Gosta quando lhe desejam
“bom dia” mas a maioria das pessoas diz simplesmente “Um café” ou “Era um
café”. Gosta que a olhem quando falam consigo mas parece que toda a gente está
demasiado ocupada ou demasiado desinteressada ou demasiado entretida com o
telemóvel. Gosta quando a tratam por você – de igual para igual – mas a maioria
aborda-a como se fosse uma criança, tratando-a por tu. Gosta quando usam o seu
nome, que está bem visível na placa que tem de trazer ao peito, mas isso só
aconteceu três ou quatro vezes desde que começou a trabalhar no café; e não
gosta nada que lhe chamem “coisinha” ou “jeitosa”. Gosta que lhe perguntem se
está tudo bem mas, das poucas vezes em que isso aconteceu, percebeu que a
pessoa não estava realmente à espera de resposta. Gosta quando as pessoas sorriem.

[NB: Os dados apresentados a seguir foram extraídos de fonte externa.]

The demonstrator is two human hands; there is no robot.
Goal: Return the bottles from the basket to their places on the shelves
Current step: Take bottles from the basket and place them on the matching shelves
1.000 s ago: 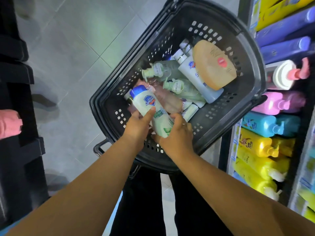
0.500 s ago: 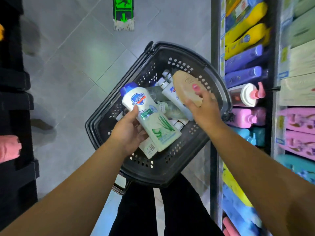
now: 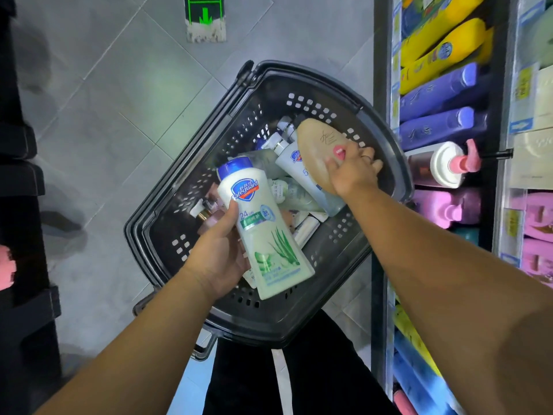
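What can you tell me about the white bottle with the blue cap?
The white bottle looks like smooth plastic, with a round blue cap at its far end. Its label shows a blue and red Safeguard shield, the number 24 and green aloe leaves. The cap is on. The left hand grips it from the side, tilted, cap pointing away, above the dark basket. Whether its base touches the basket cannot be told.

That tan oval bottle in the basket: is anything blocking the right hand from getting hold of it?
Nothing visible does. The tan oval bottle lies on top of the pile in the black plastic basket, and the right hand already rests on its lower end, fingers wrapping its far side.
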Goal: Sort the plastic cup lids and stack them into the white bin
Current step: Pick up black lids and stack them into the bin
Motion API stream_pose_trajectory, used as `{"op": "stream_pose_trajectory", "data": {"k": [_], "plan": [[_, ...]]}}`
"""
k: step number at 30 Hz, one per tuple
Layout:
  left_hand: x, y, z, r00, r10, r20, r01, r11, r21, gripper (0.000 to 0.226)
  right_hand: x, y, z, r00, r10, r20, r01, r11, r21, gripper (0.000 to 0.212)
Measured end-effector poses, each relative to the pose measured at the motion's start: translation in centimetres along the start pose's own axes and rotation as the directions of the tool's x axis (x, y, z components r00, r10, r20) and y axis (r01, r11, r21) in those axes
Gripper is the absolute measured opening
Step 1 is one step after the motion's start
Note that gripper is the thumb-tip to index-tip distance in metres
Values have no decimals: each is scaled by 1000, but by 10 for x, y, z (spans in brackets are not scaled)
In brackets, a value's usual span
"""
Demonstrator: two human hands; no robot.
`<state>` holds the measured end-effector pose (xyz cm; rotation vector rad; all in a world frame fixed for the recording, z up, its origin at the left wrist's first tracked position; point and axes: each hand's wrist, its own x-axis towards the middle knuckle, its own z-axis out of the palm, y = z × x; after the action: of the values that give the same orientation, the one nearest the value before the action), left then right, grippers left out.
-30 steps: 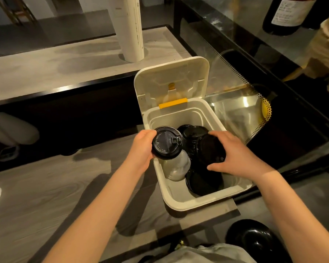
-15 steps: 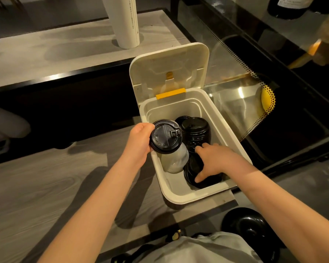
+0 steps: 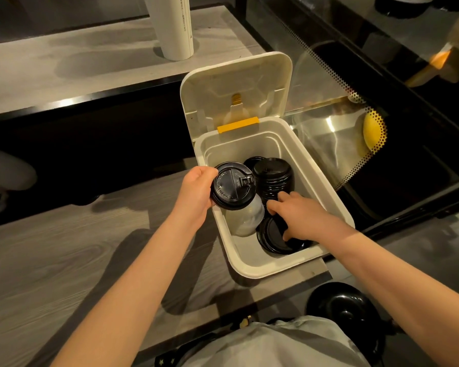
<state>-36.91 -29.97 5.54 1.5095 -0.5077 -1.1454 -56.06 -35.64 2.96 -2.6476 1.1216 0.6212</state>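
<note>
A white bin with its hinged cover raised stands on the grey wood counter. My left hand grips a black plastic cup lid at the bin's left rim. Under that lid lies a stack of clear lids. A tall stack of black lids leans at the back of the bin. My right hand reaches into the bin, fingers on black lids lying low at the front; whether it grips one is hidden.
A white tube stands on the far counter. A glass display case with a yellow object flanks the bin on the right. A black round stool sits below the counter's near edge.
My right hand dropped from the top of the black stack down into the bin's front and now rests on the low lids. My left hand kept its lid by the left rim.
</note>
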Motion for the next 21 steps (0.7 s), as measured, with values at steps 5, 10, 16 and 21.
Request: {"op": "stream_pose_trajectory", "data": {"k": [5, 10, 16, 21], "plan": [[7, 5, 3, 1000, -16, -16, 16, 1000, 26, 9, -2, 9, -6, 998, 32, -58, -23, 990, 141, 55], [38, 12, 21, 996, 66, -59, -60, 993, 100, 16, 5, 27, -34, 900, 205, -384, -9, 891, 454, 34], [85, 11, 85, 1000, 22, 20, -26, 977, 211, 13, 15, 38, -61, 718, 407, -564, 61, 771, 634, 37], [98, -7, 90, 987, 106, 120, -159, 753, 639, 13, 34, 35, -47, 949, 108, -296, 14, 924, 383, 53]]}}
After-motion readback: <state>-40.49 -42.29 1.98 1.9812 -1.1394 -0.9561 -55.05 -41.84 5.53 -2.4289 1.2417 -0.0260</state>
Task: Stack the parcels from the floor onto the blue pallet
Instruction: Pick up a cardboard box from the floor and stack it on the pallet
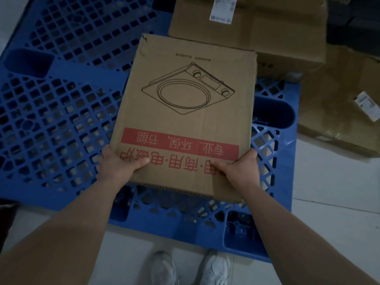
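Parcel (pixel 185 112) in hand right now is a flat brown carton with a cooktop drawing and red lettering on top, held over the right half of the blue pallet (pixel 61 120). Both hands have it by the near short edge. The left hand (pixel 117 167) clamps the near-left corner and the right hand (pixel 240 171) the near-right one, each with its thumb on top and its fingers tucked out of sight underneath.

What matters for the set-down, I think, is that the whole carton sticks out forward from the grip. Its long axis runs straight away from the person, toward the bigger box (pixel 267 33) already sitting at the back right of the pallet. The far edge looks to be right up against that box or just short of it, and I can't tell if it's touching down yet. The near edge looks lifted off the grid.

Neither hand is really nearer, since they're about level. My guess is it goes down far end first, then gets squared up beside the bigger box.

Another taped parcel (pixel 339 112) lies on the floor (pixel 329 192) off to the right, waiting its turn.
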The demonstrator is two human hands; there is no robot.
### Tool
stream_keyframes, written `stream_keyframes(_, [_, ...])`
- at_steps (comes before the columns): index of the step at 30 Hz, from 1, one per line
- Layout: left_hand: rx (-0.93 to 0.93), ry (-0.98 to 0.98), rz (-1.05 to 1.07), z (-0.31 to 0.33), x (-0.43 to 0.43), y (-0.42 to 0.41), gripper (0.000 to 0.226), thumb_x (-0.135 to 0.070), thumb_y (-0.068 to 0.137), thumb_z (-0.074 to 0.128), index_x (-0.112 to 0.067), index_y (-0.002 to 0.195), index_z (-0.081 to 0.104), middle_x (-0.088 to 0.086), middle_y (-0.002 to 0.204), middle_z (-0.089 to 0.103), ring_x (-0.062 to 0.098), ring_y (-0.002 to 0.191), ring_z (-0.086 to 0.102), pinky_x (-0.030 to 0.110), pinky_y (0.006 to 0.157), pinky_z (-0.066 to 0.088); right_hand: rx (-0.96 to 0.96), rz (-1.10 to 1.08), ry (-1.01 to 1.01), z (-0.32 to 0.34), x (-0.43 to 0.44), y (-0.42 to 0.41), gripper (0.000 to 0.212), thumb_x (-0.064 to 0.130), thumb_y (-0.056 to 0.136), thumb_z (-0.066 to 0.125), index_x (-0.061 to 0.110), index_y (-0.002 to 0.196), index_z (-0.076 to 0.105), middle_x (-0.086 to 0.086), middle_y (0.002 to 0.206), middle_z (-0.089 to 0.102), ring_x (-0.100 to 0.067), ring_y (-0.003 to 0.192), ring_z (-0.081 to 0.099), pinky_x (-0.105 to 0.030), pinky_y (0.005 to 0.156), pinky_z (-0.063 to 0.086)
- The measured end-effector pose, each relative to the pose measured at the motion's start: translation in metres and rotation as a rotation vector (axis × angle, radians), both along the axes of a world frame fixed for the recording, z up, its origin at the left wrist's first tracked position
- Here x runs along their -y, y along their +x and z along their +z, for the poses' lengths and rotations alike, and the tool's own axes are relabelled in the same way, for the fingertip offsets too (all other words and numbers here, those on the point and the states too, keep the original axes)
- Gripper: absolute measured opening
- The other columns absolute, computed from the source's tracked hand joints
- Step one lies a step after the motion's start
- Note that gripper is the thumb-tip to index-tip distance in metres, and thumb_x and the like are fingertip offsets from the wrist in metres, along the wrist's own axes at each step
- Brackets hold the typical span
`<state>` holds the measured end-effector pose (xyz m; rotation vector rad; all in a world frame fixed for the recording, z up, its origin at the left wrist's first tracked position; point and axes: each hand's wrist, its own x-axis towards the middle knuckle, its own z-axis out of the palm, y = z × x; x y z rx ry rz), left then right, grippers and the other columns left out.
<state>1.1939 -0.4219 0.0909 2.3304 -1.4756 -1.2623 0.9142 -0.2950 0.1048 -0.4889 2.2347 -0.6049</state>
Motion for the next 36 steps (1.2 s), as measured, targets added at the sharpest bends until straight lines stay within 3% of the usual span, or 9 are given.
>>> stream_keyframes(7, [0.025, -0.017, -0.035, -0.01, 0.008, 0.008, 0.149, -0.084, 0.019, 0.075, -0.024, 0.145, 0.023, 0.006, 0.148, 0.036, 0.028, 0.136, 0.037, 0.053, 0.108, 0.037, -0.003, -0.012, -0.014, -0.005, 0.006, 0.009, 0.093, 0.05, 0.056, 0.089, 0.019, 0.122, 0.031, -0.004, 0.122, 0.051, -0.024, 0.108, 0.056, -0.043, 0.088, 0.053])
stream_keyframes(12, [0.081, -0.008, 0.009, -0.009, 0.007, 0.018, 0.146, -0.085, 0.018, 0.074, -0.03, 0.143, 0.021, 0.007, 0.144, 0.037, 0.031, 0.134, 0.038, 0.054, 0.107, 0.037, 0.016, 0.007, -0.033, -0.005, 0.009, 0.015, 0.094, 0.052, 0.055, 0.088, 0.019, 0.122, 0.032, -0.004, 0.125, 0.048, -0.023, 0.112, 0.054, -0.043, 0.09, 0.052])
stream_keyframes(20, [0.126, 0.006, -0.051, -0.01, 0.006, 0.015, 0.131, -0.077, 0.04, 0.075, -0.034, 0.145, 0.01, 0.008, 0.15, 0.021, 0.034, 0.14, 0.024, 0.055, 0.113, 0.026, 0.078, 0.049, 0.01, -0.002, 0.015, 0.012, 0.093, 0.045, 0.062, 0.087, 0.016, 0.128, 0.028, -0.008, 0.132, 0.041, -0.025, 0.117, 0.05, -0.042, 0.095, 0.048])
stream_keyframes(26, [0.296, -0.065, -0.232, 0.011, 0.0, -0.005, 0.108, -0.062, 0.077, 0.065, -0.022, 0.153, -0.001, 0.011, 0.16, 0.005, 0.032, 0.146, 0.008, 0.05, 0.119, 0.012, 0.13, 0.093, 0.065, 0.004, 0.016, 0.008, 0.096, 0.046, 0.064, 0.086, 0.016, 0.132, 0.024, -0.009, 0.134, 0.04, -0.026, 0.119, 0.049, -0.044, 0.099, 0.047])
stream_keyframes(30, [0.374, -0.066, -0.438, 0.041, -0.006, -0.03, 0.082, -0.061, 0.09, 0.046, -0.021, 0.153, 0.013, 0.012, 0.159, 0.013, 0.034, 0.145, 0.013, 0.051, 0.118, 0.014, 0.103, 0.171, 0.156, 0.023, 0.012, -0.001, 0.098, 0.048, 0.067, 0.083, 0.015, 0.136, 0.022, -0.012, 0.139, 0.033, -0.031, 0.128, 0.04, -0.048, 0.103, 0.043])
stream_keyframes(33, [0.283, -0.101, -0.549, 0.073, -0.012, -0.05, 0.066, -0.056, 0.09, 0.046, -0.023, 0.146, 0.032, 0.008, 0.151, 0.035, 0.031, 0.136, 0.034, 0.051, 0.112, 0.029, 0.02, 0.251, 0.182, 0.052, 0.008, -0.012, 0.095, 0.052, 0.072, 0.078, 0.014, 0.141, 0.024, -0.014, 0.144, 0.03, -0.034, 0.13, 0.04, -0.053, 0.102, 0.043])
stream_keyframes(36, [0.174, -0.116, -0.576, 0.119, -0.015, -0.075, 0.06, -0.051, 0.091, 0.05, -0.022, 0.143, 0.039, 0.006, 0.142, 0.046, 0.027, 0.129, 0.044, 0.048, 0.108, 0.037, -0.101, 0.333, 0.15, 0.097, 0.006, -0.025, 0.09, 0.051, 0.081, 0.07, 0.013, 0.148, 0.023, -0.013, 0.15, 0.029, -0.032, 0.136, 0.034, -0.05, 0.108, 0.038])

De um modo geral, não gosta nem desgosta de trabalhar no café. Tem dezoito anos
e é o seu primeiro emprego. A escola podia ter corrido melhor. Se lhe
perguntarem quais os seus sonhos, não sabe bem o que responder; e tem noção de
que isso – não ter sonhos – é triste e um pouco assustador; mas acha que seria
ainda pior se fingisse que tinha sonhos ou se adoptasse os sonhos de outras
pessoas. A vida é o que é, agora é isto e depois logo se vê: podia ser pior,
podia ser melhor. Por enquanto, passa o dia a tirar cafés e a fazer torradas. «Isto
das torradas até é engraçado, no outro dia estava a pensar: se cada fatia de
pão tiver dois centímetros, e considerando que devo fazer umas cinquenta por
dia, sabe que distância dava se encostasse todas as fatias lado a lado, em
fila? Trezentos metros. Já viu, trezentos metros de pão? Mais três meses e
chego ao meio quilómetro.» À noite, conversa no facebook com as amigas; riem
das senhoras que pedem abatanados porque a palavra é engraçada e dá para fazer
trocadilhos parvos; queixa-se das pessoas que dizem “Um nata”, em vez de “Um
pastel de nata”, o que a irrita por nenhum motivo que consiga entender; fala
com tristeza dos velhos que passam o dia sentados nas mesas do canto, a olhar
para o vazio ou a dormitar, porque não têm para onde ir, não têm quem os espere
(e não entende por que motivo não se juntam e falam uns com os outros); lamenta-se
dos engravatados e das madames que a olham com uma expressão de pena ou de
arrogância, como se fazer torradas e tirar cafés fosse um trabalho inferior aos
outros; segue com orgulho as aventuras académicas das amigas que andam a tirar
cursos de esteticista e de professora de educação física e de enfermeira. Por
vezes, essas amigas aparecem no café perto da hora de saída e pedem em coro “Oh
coisinha, traz um nata e um abatanado”; e riem todas, bem alto; juntas. Pela
manhã, de regresso às torradas e aos cariocas, olha o
tráfego matinal enquanto aguarda o autocarro e pensa que gostaria de tirar a
carta. Pensa, também, que gostaria de fazer um workshop de desenho e pintura; que
gostaria de viajar um bocado; que gostaria de ter um namorado melhor que o
último; que gostaria de ajudar mais os pais; que gostaria de voltar a estudar. «Olhe,
afinal parece que até tenho sonhos. Agora é só lutar para os concretizar, não?»